For them, the juror said, the case was simple: “This very innocent person is dead because of your decision.” 

Jamie Faith.
Jamie Faith.Courtesy Jason Snyder

But others, at least initially, believed Lopez should spend far fewer years behind bars, including one who thought he should serve the minimum sentence, the juror said. 

In the interview, the juror said he didn’t view Lopez as an ongoing danger and believed the convicted killer had been manipulated — though he faulted Lopez for not “asking bigger questions and pushing back more.”

The panel eventually decided on 62 years — a number the juror said he was comfortable with after reviewing text messages that seemed to contradict Lopez’s contention that he had no alternative but to fatally shoot Jamie Faith, he said.
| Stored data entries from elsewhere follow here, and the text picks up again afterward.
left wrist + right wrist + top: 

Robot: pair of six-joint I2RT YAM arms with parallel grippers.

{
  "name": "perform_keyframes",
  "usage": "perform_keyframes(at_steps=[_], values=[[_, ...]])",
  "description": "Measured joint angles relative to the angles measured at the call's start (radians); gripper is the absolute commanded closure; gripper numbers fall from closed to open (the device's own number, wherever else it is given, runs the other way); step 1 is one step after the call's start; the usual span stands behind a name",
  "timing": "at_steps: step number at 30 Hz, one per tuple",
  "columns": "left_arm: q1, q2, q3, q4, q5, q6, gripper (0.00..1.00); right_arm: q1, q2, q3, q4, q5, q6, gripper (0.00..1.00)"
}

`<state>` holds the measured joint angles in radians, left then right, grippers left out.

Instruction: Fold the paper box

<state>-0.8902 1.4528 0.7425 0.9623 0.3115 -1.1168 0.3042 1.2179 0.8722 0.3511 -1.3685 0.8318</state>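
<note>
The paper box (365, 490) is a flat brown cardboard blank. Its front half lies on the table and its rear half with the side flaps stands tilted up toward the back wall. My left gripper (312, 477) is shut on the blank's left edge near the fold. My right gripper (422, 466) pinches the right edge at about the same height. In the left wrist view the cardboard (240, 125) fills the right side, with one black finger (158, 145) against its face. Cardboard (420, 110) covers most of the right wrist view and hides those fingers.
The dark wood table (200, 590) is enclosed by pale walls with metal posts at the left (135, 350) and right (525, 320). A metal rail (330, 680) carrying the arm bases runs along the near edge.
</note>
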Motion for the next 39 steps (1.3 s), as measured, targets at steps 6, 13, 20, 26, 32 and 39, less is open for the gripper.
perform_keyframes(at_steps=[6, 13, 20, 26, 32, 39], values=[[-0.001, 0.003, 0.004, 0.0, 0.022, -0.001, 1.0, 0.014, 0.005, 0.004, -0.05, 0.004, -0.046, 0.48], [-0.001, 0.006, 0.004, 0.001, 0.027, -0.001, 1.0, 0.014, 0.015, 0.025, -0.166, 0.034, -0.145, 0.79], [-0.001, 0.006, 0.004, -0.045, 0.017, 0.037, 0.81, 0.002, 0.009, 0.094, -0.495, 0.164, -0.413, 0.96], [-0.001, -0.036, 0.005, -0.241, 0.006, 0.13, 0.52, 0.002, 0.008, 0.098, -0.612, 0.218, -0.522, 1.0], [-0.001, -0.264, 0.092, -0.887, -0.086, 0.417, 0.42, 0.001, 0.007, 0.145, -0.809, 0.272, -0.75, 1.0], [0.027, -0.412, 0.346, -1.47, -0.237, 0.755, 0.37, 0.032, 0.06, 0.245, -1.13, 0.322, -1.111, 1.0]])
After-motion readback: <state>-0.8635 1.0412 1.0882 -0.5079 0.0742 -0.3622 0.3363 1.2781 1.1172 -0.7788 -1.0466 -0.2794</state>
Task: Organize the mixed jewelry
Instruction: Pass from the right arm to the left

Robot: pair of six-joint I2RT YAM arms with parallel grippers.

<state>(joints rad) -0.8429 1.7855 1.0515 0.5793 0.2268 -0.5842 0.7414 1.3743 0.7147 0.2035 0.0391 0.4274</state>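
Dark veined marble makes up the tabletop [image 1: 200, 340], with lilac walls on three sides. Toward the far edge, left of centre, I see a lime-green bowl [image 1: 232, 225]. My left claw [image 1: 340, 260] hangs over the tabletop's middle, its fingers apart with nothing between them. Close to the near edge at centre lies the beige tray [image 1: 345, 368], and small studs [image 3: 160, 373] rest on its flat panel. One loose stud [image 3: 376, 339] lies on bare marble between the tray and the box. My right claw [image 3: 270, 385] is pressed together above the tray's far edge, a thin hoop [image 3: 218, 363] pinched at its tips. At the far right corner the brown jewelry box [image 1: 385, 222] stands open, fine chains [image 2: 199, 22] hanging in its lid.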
The juror said Lopez’s cooperation with authorities was briefly mentioned in court but not described in detail.

Now, Lopez said, he hopes Abbott will consider that assistance, along with his self-defense claim, and show him leniency. 

Citing Abbott’s promise to pardon Daniel Perry, a U.S. Army sergeant convicted of killing a protester in Austin in 2020, Lopez said he wasn’t looking for a pardon, but for a reduction to his sentence.

Lopez’s lawyer, Juan Sanchez, said he has not filed a request for clemency. The lawyer handling Lopez’s appeal did not respond to a request for comment, nor did a spokeswoman for the governor’s office.